The article in question is here: “Worker bees should be left to bumble”. In short, she argues that the feeblest/worst performing employees are “often” the most engaged. But the arguments lying behind this are dreadful.
So, (sorry Lucy!) here are some reasons why you’re plain wrong:
The dangers of a sample of one:
n=1 is rarely a good statistic. The FT article is based around one single piece of “research” and that itself is based around one single study of a single organisation. It’s hardly a representative sample.
- The vast majority of studies into the impact of engagement on the bottom-line show that higher levels of engagement tend to lead to higher levels of performance (individual, team and corporate).
- Each and every piece of our own research with over 150 FTSE 100 and Fortune 500 organisations finds a positive relationship between employee engagement and performance.
- The vast majority of macro studies in this field (by the IES, by Aon Hewitt, by Gallup, by Towers Watson, by Kenexa) have found the same.
There are outliers in every data set but this is a pretty exceptional one! Basing a conclusion such as “All this stuff about employee engagement is nonsense” on a single study of a sole company hardly deserves the copy-space it’s been given.
Marketing pieces rarely make for great research:
As ever, the best research tends not to come from such a blatant piece of marketing. A glance at any of the more in-depth research in this area will show you a totally contradictory conclusion (see for example, the work done recently by the Government taskforce on engagement in the UK)
Chickens and eggs have always been a problem:
The “study” on which the piece is based also creates a huge confusion around the direction of causality. It’s entitled: “Job performance not a predictor of employee engagement”. We would agree, absolutely. The causality runs the other way.
All of our studies over time with large organisations, such as Sainsbury’s, the UK-based retailer with 150,000 people, have found that managers tend to learn first how to get their colleagues engaged; then they act on the levers to achieve stronger engagement; then performance improves as a result. It’s not rocket science, but the direction in which this runs is vital: engagement is a leading indicator; it is not an outcome in itself.
We need to focus on the real issues here:
The poor FT article and the dreadful source on which it is based also neglect to focus on some of the key issues:
Engagement is not about “happiness”: Lucy Kellaway gets very confused about what true engagement means. It is not about happiness. It is not about satisfaction. It is about performance.
Organisations should be engaging their employees principally to achieve their business objectives (growth, profitability, customer service excellence). We know that employee “happiness” and wellbeing are also correlated with better engagement but this is not the principle reason businesses are focused on the issue.

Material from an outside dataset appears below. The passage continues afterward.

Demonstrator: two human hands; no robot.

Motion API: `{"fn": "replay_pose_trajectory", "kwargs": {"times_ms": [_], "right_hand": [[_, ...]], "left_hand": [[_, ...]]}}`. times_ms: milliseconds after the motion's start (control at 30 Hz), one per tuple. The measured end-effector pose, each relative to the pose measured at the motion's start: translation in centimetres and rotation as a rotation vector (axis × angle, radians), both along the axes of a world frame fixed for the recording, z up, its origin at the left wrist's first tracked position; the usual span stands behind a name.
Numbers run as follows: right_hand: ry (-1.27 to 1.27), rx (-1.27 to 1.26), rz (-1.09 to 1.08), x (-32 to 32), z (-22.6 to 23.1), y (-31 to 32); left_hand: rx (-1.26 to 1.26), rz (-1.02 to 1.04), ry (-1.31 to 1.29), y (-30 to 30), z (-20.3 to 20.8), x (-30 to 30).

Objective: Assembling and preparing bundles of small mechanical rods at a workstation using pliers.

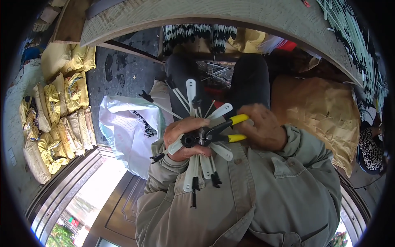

We need to focus on what companies crave: If we are ever to lift the core economies out of recession, performance levels amongst employees will be vital.
The companies recovering quickest from the recession (or those that have weathered it best or succeeded in spite of it) are those with the most engaged workforces. Where employees are aligned with the strategy, focused on the customer and want to perform to the best of their abilities, that is where CEOs are getting competitive advantage.
Managers need to be segmenting their approach: finally, the article really misses the key point.
Yes, there will always be some outliers in your own workforce (engaged people who are not performing or high performers who are not engaged) but the art of great management is to address each employee segment differently to help all groups both succeed and stay with the organisation.
The matrix below provides some guidance for how managers should be dealing with each group:
So, where do you stand on the Kellaway/ engagement debate? Do you really believe dis-engaged employees will be the highest performing in your own organisation? I look forward to reading your views.